The Best American Nonrequired Reading 2015
Page 36
“You love me?” Kara looks up into his beady eyes. “Oh, FDR.”
FDR grins down at her. “What’s an ‘FDR’?” he asks.
The next day, Saturday, is dress rehearsal for The Crucible. Kara walks into school a little past noon to find Ruthie and Olive sitting on the floor, waiting. Ruthie’s dour-faced under her white bonnet, makeup-less, her eyes ringed and tired. She scrambles to her feet when she sees Kara. Olive’s expression is stony; she takes her time. Kara pretends she hasn’t noticed them and slips into the drama classroom, but her friends are on her heels.
“Are you okay?” asks Ruthie. “Why didn’t you meet us at the movies last night?”
“Did you have sex?” asks Olive.
Kara shushes her. The classroom is filled with their co-stars—stretching, doing vocal warm-ups, buckling their pilgrim shoes, paying no particular attention to the girls.
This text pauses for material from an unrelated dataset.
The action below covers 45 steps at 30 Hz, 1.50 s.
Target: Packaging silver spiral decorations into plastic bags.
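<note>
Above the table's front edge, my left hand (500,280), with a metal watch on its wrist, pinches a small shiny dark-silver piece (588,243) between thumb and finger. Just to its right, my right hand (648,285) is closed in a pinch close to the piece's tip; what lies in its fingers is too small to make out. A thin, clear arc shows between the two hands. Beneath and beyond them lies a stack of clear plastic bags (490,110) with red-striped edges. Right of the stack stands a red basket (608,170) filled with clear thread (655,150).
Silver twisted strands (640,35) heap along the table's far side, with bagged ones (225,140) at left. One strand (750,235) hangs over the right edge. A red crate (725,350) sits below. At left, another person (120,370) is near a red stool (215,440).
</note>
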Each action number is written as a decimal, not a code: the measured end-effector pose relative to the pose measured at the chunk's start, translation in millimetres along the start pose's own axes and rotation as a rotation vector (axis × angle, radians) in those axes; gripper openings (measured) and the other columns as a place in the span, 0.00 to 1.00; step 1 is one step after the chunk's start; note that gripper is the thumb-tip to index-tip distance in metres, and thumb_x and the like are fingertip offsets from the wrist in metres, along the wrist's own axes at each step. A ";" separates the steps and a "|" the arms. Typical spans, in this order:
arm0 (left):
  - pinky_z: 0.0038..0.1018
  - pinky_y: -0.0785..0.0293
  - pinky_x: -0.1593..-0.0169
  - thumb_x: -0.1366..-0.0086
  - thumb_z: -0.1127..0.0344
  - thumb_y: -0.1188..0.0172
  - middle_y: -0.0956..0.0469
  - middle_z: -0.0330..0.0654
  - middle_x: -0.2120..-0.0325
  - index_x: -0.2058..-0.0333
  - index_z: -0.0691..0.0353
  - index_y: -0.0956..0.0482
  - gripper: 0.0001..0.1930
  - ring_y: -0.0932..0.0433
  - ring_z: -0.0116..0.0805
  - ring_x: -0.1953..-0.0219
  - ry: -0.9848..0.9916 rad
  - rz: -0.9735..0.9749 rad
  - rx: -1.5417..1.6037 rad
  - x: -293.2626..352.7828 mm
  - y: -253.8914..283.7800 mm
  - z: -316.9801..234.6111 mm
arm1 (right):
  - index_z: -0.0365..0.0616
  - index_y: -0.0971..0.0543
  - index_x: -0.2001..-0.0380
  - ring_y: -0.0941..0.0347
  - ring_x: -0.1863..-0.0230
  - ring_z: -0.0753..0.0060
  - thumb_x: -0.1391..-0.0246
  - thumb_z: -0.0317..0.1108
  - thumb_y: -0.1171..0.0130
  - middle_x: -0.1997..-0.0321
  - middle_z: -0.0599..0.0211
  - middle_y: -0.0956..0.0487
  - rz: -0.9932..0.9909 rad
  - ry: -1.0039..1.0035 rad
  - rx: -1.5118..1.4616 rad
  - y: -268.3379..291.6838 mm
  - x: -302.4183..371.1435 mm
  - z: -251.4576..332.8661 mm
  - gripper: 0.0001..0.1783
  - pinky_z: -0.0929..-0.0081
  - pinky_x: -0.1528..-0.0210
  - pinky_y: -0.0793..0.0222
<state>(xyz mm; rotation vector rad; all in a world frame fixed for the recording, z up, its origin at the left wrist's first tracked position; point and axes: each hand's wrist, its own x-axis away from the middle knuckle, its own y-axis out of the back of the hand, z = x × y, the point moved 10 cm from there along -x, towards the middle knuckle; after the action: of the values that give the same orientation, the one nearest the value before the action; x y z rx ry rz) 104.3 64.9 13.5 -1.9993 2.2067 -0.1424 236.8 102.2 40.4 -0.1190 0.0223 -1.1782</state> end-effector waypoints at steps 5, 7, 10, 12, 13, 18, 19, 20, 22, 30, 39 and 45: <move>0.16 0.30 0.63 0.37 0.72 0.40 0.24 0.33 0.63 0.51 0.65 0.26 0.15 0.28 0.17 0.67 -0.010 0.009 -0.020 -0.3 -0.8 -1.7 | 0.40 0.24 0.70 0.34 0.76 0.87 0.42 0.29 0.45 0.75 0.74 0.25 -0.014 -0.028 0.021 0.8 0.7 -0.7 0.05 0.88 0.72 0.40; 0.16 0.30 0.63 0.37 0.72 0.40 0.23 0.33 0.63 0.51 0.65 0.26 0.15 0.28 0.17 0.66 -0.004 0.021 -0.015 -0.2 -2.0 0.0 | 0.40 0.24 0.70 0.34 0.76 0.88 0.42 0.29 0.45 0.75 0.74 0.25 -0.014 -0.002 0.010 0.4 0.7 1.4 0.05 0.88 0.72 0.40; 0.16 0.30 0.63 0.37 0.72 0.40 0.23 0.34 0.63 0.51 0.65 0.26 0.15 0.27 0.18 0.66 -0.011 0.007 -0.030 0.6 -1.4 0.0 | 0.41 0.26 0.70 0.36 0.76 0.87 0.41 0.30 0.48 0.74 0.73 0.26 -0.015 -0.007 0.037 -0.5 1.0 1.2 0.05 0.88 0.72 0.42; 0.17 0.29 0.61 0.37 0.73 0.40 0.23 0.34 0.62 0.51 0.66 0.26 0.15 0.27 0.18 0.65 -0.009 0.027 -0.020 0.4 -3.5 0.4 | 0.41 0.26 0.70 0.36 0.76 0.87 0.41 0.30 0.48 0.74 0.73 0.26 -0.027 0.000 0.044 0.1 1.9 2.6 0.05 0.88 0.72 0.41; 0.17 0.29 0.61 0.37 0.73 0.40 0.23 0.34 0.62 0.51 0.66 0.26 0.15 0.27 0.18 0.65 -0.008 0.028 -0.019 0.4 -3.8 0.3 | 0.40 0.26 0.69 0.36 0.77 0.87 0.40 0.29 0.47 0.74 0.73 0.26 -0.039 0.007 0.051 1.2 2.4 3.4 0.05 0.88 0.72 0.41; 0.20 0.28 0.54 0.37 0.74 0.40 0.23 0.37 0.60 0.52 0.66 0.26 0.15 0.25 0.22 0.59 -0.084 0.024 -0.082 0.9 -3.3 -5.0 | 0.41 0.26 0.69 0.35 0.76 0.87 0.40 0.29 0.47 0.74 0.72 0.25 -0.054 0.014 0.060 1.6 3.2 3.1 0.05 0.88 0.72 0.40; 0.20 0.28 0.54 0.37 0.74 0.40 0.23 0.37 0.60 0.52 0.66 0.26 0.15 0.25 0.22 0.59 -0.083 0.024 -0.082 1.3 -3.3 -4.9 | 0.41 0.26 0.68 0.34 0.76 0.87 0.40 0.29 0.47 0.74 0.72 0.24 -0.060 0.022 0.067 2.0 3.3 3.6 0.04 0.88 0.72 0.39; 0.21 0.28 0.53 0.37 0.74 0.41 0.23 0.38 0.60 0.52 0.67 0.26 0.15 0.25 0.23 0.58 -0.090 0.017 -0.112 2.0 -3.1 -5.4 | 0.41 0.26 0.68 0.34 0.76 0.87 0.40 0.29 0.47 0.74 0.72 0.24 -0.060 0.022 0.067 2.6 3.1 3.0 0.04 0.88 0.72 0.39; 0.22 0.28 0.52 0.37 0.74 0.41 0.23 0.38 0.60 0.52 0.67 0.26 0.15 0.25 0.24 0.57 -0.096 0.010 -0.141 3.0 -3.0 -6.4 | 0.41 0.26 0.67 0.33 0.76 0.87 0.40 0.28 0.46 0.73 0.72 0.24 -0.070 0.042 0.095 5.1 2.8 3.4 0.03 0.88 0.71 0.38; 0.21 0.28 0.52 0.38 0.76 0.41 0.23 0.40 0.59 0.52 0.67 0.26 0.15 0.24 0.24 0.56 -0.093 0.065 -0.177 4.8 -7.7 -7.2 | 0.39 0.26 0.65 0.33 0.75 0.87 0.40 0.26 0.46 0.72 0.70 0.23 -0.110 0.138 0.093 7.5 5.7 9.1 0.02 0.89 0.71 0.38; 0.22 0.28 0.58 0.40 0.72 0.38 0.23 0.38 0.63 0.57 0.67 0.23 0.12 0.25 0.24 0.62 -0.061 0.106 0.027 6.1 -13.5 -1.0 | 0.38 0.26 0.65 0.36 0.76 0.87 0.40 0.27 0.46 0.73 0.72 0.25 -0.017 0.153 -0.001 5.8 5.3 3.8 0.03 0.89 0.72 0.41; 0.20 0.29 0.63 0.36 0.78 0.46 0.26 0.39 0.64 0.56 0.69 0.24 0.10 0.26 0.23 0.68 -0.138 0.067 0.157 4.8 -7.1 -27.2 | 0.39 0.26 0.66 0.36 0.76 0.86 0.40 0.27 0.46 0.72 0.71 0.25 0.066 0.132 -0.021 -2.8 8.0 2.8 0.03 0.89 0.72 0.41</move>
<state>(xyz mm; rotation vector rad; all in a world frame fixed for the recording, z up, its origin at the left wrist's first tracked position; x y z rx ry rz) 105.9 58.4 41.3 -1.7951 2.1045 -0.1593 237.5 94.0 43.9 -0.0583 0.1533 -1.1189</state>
They step into the large closet where Kara’s costume hangs, and Ruthie closes the door behind them.
“Well?” Olive asks.
“I don’t see how it’s any of your business,” says Kara.
Ruthie sighs in relief. She can tell by Kara’s tone—quiet and strange, not clipped and smug—that she didn’t. Olive only gets angrier—all morning she’s imagined, in gory detail, the things that could have happened to Kara last night, and now it burns to see her in one piece and still a virgin.
“What happened?” Olive asks.
“Nothing,” Kara shrugs. “He asked me to visit him. We just hung out and talked.” She ignores the look Ruthie and Olive exchange. “It was, if you must know, really nice.”
“How did you even get in?” Ruthie asks.
“There’s a back door near the employee parking lot they always forget to lock. FDR told me about it. He knows everything that goes on in there.”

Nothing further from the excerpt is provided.